#### WORK REQUIRED
Reproduce verbatim the lines of the material below, starting at the line with "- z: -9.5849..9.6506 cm" and ending at the line with "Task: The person", both inclusive; skip the rest.

#### INFORMATION SHOWN

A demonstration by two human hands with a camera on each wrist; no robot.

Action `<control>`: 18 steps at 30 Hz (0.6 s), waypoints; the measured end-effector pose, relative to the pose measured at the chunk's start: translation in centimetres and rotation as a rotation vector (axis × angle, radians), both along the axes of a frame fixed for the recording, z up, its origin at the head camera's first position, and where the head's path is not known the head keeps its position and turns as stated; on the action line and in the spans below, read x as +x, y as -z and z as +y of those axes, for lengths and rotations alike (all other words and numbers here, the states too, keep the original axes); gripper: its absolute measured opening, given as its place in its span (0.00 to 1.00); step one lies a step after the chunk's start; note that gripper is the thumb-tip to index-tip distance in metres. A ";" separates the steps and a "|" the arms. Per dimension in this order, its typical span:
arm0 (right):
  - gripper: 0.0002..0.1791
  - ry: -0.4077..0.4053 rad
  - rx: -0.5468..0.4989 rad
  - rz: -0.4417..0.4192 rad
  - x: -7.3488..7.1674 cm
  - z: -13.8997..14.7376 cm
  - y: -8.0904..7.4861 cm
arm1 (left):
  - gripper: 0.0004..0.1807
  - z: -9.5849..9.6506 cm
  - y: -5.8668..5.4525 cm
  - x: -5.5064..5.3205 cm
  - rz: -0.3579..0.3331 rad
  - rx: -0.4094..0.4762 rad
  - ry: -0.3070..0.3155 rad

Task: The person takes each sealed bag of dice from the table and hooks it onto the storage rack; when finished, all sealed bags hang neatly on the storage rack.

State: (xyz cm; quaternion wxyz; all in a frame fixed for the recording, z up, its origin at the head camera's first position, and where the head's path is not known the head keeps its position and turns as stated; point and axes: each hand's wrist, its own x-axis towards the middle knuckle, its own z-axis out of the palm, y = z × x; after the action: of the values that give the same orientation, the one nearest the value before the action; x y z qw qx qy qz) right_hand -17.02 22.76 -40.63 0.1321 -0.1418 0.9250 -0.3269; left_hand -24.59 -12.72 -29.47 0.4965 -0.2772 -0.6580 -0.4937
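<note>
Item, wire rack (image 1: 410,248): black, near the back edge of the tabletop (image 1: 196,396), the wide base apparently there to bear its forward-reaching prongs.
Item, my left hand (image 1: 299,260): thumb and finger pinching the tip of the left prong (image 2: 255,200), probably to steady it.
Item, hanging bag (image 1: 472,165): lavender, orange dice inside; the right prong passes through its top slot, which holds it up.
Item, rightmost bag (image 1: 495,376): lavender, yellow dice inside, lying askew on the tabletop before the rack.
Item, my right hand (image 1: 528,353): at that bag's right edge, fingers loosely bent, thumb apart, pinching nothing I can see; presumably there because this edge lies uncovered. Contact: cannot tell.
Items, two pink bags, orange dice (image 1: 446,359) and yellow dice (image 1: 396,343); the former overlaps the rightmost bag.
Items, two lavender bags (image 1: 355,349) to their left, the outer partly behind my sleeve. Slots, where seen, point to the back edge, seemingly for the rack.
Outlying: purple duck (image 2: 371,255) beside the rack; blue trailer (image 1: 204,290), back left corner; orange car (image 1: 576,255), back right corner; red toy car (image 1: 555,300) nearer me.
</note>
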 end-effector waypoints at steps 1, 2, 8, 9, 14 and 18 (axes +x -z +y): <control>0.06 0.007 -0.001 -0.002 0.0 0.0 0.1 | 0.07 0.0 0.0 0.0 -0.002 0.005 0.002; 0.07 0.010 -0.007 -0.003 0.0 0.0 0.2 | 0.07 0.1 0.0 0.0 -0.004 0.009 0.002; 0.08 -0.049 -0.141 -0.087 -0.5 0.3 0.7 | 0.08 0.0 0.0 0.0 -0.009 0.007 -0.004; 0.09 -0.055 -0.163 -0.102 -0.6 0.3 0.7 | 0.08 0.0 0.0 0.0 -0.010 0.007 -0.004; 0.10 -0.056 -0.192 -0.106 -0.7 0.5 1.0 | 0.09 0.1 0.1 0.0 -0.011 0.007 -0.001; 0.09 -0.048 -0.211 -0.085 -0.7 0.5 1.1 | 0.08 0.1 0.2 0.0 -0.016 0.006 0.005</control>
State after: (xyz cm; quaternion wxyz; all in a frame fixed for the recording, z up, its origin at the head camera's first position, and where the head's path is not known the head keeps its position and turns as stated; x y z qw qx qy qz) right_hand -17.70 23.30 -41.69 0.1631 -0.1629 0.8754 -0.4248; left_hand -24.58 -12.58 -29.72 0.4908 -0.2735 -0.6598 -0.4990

#### WRITTEN REPLY
  - z: -9.5849..9.6506 cm
  - y: -5.8668..5.4525 cm
  - x: -5.5064..5.3205 cm
  - rz: -0.3579..0.3331 rad
  - rx: -0.4094..0.4762 rad
  - ry: -0.3070..0.3155 rad

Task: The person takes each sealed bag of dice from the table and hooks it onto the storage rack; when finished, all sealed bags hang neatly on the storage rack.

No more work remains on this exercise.